Hmm, I know of a method, where given a normal distribution with mean $\mu$ and variance $K^{-1}$ you may draw from it by using the Cholesky factor of $K$, so that you don't have to invert $K$. You do have to ~invert~ solve with the Cholesky factor, which is cheaper (step 2. of the algorithm-the backward substitution). The original paper is this one image

The source of the linke in wikipedia your provided sounds similar. This part is just after equation 24 on the second page image

I never thought about using those algorithms for small problems, I can surely give it a try.

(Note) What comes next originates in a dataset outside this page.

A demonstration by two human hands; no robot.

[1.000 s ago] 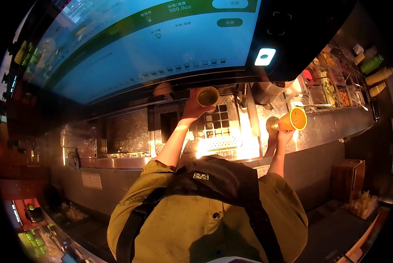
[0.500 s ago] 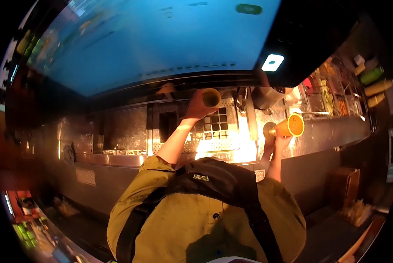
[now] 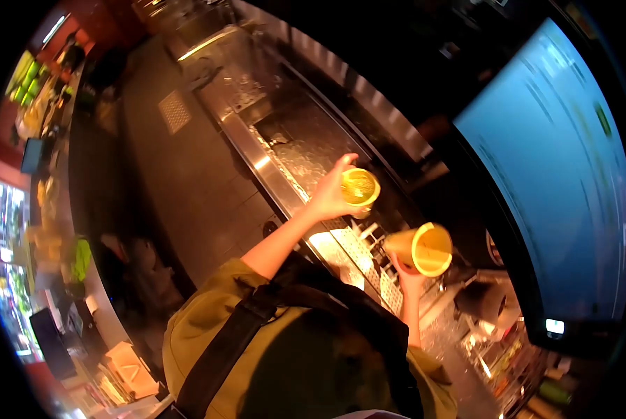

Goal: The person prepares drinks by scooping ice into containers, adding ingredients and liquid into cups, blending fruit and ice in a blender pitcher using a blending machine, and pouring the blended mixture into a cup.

Not sure there is a way to exploit it in your case because you seem to need the Cholesky factor of $А^-1$

If I use the above trick to not having to compute Vinv, I could also solve $Ax =b$ instead of taking the inverse...

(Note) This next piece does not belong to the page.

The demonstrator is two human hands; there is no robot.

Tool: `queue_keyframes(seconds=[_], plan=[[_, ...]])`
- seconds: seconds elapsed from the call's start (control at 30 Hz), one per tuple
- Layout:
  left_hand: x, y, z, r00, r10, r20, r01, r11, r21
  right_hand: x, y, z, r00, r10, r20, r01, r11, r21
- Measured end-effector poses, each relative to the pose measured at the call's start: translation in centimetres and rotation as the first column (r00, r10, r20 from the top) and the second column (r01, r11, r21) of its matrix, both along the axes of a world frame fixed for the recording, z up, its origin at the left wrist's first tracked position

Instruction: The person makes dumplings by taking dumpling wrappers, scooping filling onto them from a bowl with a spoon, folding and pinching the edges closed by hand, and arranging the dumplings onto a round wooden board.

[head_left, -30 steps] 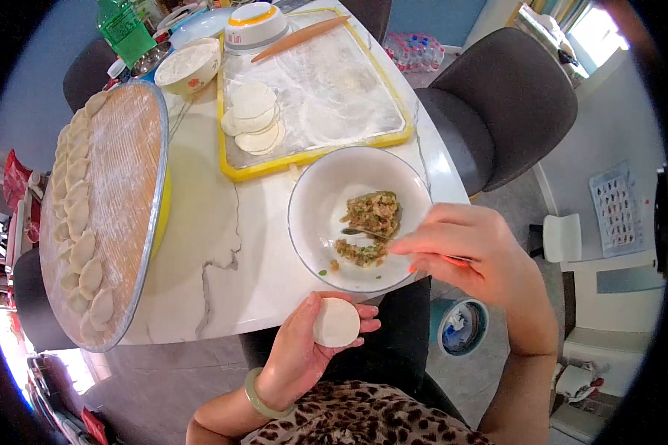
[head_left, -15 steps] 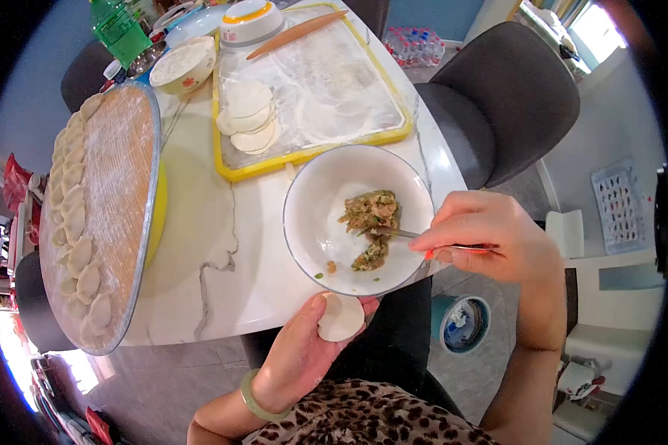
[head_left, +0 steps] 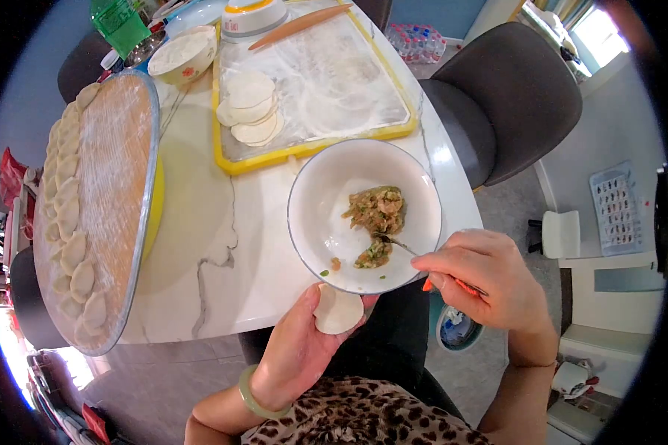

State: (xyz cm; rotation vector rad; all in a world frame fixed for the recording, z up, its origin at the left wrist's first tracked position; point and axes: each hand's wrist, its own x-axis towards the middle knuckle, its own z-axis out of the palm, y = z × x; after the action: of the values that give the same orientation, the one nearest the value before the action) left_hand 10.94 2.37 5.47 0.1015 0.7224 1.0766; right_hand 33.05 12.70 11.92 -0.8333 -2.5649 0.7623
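right hand (head_left: 486,280): grip pinched on spoon (head_left: 403,246) | axis: slants up-left into minced filling (head_left: 378,209), right hand nearer | left hand (head_left: 293,347): grip cradling dumpling wrapper (head_left: 338,310), beside bowl's (head_left: 312,222) near rim

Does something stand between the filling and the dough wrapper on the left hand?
Only the near wall of the white bowl lies between the filling and the dough wrapper on the left hand; nothing else visible does.
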Motion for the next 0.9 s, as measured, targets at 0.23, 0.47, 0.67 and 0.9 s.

borisblagov commented 1 year ago

Well, that did improve!

julia> @btime include("MainNewB.jl")
  22.101 ms (132948 allocations: 35.15 MiB)

versus

julia> @btime include("MainNewB.jl")
  29.781 ms (153948 allocations: 54.81 MiB)

We started at 80ms, then went to 40ms, then to 30ms, now this.

Here is what I changed

function genBeta2!(beta_d,invSig,sig2_d_vec,Xprim,XprimY,invSBetaPr)
    sig2inv = sig2_d_vec[1]^(-1)
    V = invSig + sig2inv*Xprim
    cholV = cholesky(Hermitian(V))
    beta_d .= V\(invSBetaPr + sig2inv*XprimY) + cholV.L\randn(5,1)
#    Vinv = (V)^-1
 #   C = cholesky(Hermitian(Vinv)) 
#    Beta1 =  Vinv*(invSBetaPr + sig2inv*XprimY)
#    beta_d .= Beta1 .+ C.L*randn(5,1)
end

I am using the aforementioned algorithm of Chan and Jeliazkov (2009) to draw $\beta_d$ using $V$ instead of calculating first the inverse, $V^{-1}$. Calculating the mean Beta1, is now done with backward substitution (if the \ operator does the same thing in Julia as it does in Matlab) as in V\(invSBetaPr + sig2inv*XprimY). I am unsure if V\ is avoidable/unavoidable.

gdalle commented 1 year ago

See, we're getting somewhere :) Time to profile again, what's the most costly part?